Directions for this task ▸
An unaltered copy of every line below is the expected output.

Source material ▸
- - - -
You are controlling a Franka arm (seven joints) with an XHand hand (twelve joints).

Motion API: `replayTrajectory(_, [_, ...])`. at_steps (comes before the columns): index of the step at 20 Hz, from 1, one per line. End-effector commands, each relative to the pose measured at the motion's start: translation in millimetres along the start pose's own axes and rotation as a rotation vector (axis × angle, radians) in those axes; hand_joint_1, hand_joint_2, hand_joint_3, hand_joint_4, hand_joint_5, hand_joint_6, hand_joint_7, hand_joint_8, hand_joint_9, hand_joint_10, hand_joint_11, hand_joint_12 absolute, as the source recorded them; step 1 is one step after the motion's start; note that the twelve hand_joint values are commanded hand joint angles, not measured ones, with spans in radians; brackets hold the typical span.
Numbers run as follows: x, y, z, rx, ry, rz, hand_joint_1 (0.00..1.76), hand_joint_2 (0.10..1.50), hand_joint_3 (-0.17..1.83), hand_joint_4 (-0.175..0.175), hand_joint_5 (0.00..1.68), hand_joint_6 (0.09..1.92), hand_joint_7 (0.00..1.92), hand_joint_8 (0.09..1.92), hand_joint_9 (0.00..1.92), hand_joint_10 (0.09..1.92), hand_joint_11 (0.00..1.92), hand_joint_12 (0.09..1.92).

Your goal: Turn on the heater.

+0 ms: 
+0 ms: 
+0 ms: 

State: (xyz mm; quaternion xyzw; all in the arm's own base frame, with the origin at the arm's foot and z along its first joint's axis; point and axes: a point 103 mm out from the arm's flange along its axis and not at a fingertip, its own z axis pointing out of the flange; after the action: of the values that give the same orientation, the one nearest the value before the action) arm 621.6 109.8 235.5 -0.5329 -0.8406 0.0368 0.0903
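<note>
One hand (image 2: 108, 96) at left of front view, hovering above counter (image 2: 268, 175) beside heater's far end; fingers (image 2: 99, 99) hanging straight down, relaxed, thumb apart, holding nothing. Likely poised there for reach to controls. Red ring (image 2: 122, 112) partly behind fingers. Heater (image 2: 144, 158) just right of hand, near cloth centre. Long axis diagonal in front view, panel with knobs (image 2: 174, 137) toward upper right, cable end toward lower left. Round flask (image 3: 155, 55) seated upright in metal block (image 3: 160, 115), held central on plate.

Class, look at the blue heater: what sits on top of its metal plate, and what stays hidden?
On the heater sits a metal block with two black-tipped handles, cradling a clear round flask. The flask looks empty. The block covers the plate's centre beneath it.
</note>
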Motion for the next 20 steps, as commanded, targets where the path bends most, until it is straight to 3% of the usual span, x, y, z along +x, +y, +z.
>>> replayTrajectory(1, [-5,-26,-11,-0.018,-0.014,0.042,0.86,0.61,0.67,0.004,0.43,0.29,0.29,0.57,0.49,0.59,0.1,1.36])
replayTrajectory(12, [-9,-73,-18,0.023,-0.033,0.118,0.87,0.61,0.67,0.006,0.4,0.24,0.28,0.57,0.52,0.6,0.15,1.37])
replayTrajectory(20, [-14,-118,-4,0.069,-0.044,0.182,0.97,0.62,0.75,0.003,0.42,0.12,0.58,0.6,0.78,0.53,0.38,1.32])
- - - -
Output ▸
You are controlling a Franka arm (seven joints) with an XHand hand (twelve joints).

Motion API: `replayTrajectory(_, [_, ...])`. at_steps (comes before the columns): index of the step at 20 Hz, from 1, one per line. End-effector commands, each relative to the pose measured at the motion's start: translation in millimetres along the start pose's own axes and rotation as a rotation vector (axis × angle, radians) in those axes; hand_joint_1, hand_joint_2, hand_joint_3, hand_joint_4, hand_joint_5, hand_joint_6, hand_joint_7, hand_joint_8, hand_joint_9, hand_joint_10, hand_joint_11, hand_joint_12 absolute, as the source recorded them; step 1 is one step after the motion's start; note that the twelve hand_joint values are commanded hand joint angles, not measured ones, with spans in radians; brackets hold the typical span.
Numbers run as follows: x, y, z, rx, ry, rz, hand_joint_1 (0.00..1.76), hand_joint_2 (0.10..1.50), hand_joint_3 (-0.17..1.83), hand_joint_4 (-0.175..0.175), hand_joint_5 (0.00..1.68), hand_joint_6 (0.09..1.92), hand_joint_7 (0.00..1.92), hand_joint_8 (0.09..1.92), hand_joint_9 (0.00..1.92), hand_joint_10 (0.09..1.92), hand_joint_11 (0.00..1.92), hand_joint_12 (0.09..1.92).

Your goal: Turn on the heater.

+0 ms: 
+0 ms: 
+0 ms: 

State: (xyz mm; quaternion xyzw; all in the arm's own base frame, with the origin at the arm's foot and z along its first joint's axis; point and axes: a point 103 mm out from the arm's flange along its axis and not at a fingertip, its own z axis pointing out of the flange; after the action: of the values that give the same orientation, the one nearest the value before the action) arm 621.6 109.8 235.5 -0.5329 -0.8406 0.0368 0.0903
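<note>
One hand (image 2: 108, 96) at left of front view, hovering above counter (image 2: 268, 175) beside heater's far end; fingers (image 2: 99, 99) hanging straight down, relaxed, thumb apart, holding nothing. Likely poised there for reach to controls. Red ring (image 2: 122, 112) partly behind fingers. Heater (image 2: 144, 158) just right of hand, near cloth centre. Long axis diagonal in front view, panel with knobs (image 2: 174, 137) toward upper right, cable end toward lower left. Round flask (image 3: 155, 55) seated upright in metal block (image 3: 160, 115), held central on plate.

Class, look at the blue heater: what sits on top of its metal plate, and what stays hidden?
On the heater sits a metal block with two black-tipped handles, cradling a clear round flask. The flask looks empty. The block covers the plate's centre beneath it.
</note>
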Motion for the next 20 steps, as commanded, targets where the path bends most, until it is straight to 3% of the usual span, x, y, z along +x, +y, +z.
>>> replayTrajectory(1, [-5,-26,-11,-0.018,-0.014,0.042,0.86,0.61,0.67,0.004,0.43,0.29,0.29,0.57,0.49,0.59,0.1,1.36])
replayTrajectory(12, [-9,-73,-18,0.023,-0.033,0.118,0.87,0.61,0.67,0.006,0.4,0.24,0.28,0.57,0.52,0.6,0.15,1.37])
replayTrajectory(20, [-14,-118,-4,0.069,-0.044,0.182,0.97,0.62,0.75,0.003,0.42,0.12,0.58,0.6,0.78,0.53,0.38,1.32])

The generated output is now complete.